Thomas Bossert, former homeland security adviser, wrote in a New York Times column: “While the Russians did not have the time to gain complete control over every network they hacked, they most certainly did gain it over hundreds of them. It will take years to know for certain which networks the Russians control and which ones they just occupy.”
So … What do we do about it?
All the usual advice still applies, such as educate and train users, protect your endpoints, your networks, utilize WAFs, firewalls, IPS, perimeter tools, etc. But the perimeter is so porous it might as well be an open door, and endless threat chasing is a losing game.
The next version of an attack that comes in tomorrow is not going to have the same signature that your AI tool requires currently because it’s likely not even going to be from the same group. Probabilistic, or behavioral modeling, entails a healthy amount of guesswork, which provides a lower accuracy of threat detection.
Although it is an essential practice to patch vulnerabilities as soon as they arise, there are tens of thousands of vulnerabilities every year, a significant drain on any organization's time and resources. The US National Vulnerability Database tracked over 30,000 vulnerabilities in 2020. As a result, patching is a reactive and a trailing response.
Not to mention that most organizations are not privy to vulnerabilities that have not been discovered. Once a vulnerability has been discovered, it takes even more time for a patch to be created. Additionally, this reactive approach does not necessarily address third party software or legacy applications where patches may not even be available.
Finally, trying to secure application workloads that run in a “black box” where you attempt to protect the code in production, and then look for clues afterwards on the SecOps side – is an incomplete and fundamentally reactive model that is being exploited by attackers.
Forensics machine learning that looks for anomalies in application or network behavior is also reactive and after-the-fact. Probabilistic behavior modeling is in the end – sophisticated guesswork before, between, and after – but not during actual execution. We need both an offensive and proactive strategy to compliment the defense.
At Virsec, we start with the assumption that the attackers are already inside the environment. Recent NIST guidelines implore organizations to do the same, because despite our best efforts, the title of this blog holds true.
The battle has moved to runtime. Evasive attacks, such as fileless attacks, in-memory attacks, zero days, and remote code execution exploits are executing undetected at runtime. Many - if not all - of these exploits sail through traditional defenses, then corrupt and hijack the code of legitimate applications, software, and workloads.
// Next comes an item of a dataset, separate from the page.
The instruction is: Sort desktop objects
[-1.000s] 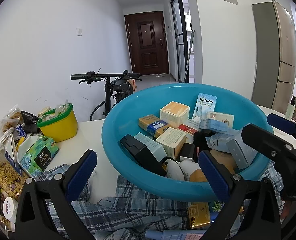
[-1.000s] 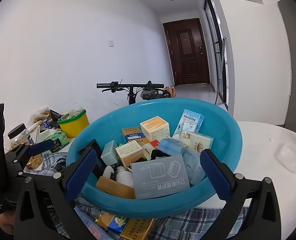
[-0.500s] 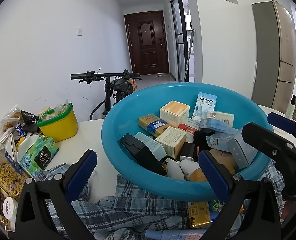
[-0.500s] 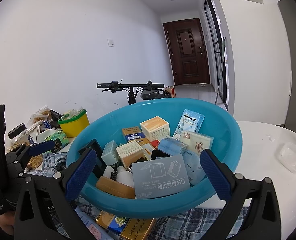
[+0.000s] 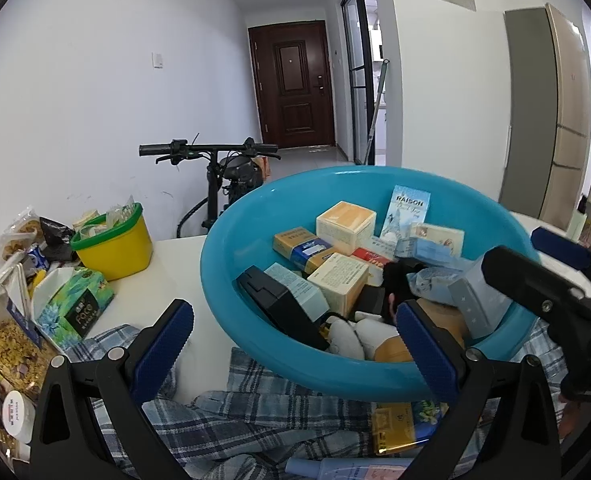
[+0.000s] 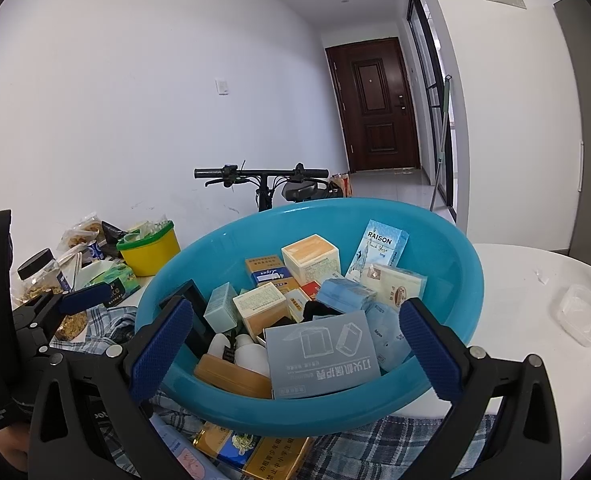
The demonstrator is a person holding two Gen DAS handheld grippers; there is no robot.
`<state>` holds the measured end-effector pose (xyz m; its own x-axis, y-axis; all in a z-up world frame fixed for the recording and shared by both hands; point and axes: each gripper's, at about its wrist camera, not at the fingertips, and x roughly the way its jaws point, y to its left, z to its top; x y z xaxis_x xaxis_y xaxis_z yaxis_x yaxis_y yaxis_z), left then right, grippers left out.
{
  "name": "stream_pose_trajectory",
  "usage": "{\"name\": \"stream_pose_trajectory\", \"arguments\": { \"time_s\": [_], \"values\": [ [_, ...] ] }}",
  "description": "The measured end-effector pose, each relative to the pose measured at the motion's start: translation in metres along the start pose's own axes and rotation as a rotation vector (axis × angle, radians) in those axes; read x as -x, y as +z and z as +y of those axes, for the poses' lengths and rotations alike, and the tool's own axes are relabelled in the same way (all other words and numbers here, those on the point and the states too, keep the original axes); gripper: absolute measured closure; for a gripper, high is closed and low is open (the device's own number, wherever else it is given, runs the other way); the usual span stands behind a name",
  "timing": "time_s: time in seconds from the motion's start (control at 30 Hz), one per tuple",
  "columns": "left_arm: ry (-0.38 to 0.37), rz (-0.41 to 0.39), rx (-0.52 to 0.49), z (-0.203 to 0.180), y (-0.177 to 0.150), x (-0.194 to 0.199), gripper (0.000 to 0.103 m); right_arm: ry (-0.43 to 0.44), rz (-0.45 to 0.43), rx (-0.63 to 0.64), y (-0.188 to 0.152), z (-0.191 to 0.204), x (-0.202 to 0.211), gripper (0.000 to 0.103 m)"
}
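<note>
You are holding both tongs spread wide and gripping nothing. Your left tongs [image 5: 293, 344] are hovering in front of the blue basin [image 5: 251, 240], and your right tongs [image 6: 295, 344] are facing the same basin [image 6: 451, 248] from its other side. The basin is sitting on the white worktop [image 6: 519, 276], partly over a plaid cloth [image 5: 231, 420], and it is holding the jumbled boxes: a grey flat pack [image 6: 321, 354] is leaning at its near edge, a RAISON carton [image 6: 381, 250] is standing at the back. A yellow tub [image 5: 113, 242] and a tissue pack [image 5: 77, 306] are lying well to the left. A clear container [image 6: 581, 314] is resting on the right.
</note>
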<state>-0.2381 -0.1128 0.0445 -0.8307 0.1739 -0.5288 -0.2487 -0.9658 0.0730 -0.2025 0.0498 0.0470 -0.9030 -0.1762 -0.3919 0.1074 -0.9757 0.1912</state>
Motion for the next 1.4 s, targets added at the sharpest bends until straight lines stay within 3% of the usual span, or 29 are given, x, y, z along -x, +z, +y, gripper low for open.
{"name": "stream_pose_trajectory", "arguments": {
  "time_s": [0.3,0.67,0.93,1.1,1.2,1.4],
  "values": [
    [-0.009,0.022,0.020,0.014,-0.009,0.016,0.000,0.018,-0.012,-0.021,0.004,-0.002,0.004,0.000],
    [-0.113,-0.032,-0.068,0.022,-0.043,0.068,0.000,0.043,-0.034,0.011,0.004,0.010,0.009,0.000],
    [-0.251,0.097,-0.135,0.004,-0.071,0.045,0.000,0.012,-0.005,0.043,0.000,0.010,0.001,0.000],
    [-0.223,0.157,-0.232,-0.020,-0.086,0.027,0.000,0.016,-0.004,0.015,0.001,0.003,0.001,0.000],
    [-0.209,0.186,-0.263,-0.019,-0.088,0.020,0.000,0.019,-0.001,0.014,0.001,0.003,0.001,0.000],
    [-0.244,0.252,-0.444,-0.005,-0.086,0.009,0.000,0.031,0.001,0.012,0.001,0.005,0.002,0.000]
  ]
}}
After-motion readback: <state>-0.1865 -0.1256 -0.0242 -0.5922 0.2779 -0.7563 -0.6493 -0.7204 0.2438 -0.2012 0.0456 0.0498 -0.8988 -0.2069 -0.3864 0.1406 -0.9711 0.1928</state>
They're often transient and don’t leave evidence or clues behind.
Virsec Security Platform (VSP) approach to security is to protect the application itself, placing guardrails around its code as it executes during runtime. VSP automatically maps all acceptable files, processes, libraries, input, container images, and memory usage associated with all application workloads in any environment. This fully automated process ensures that any deviation from normal is instantly detected, treated as a threat, and blocked.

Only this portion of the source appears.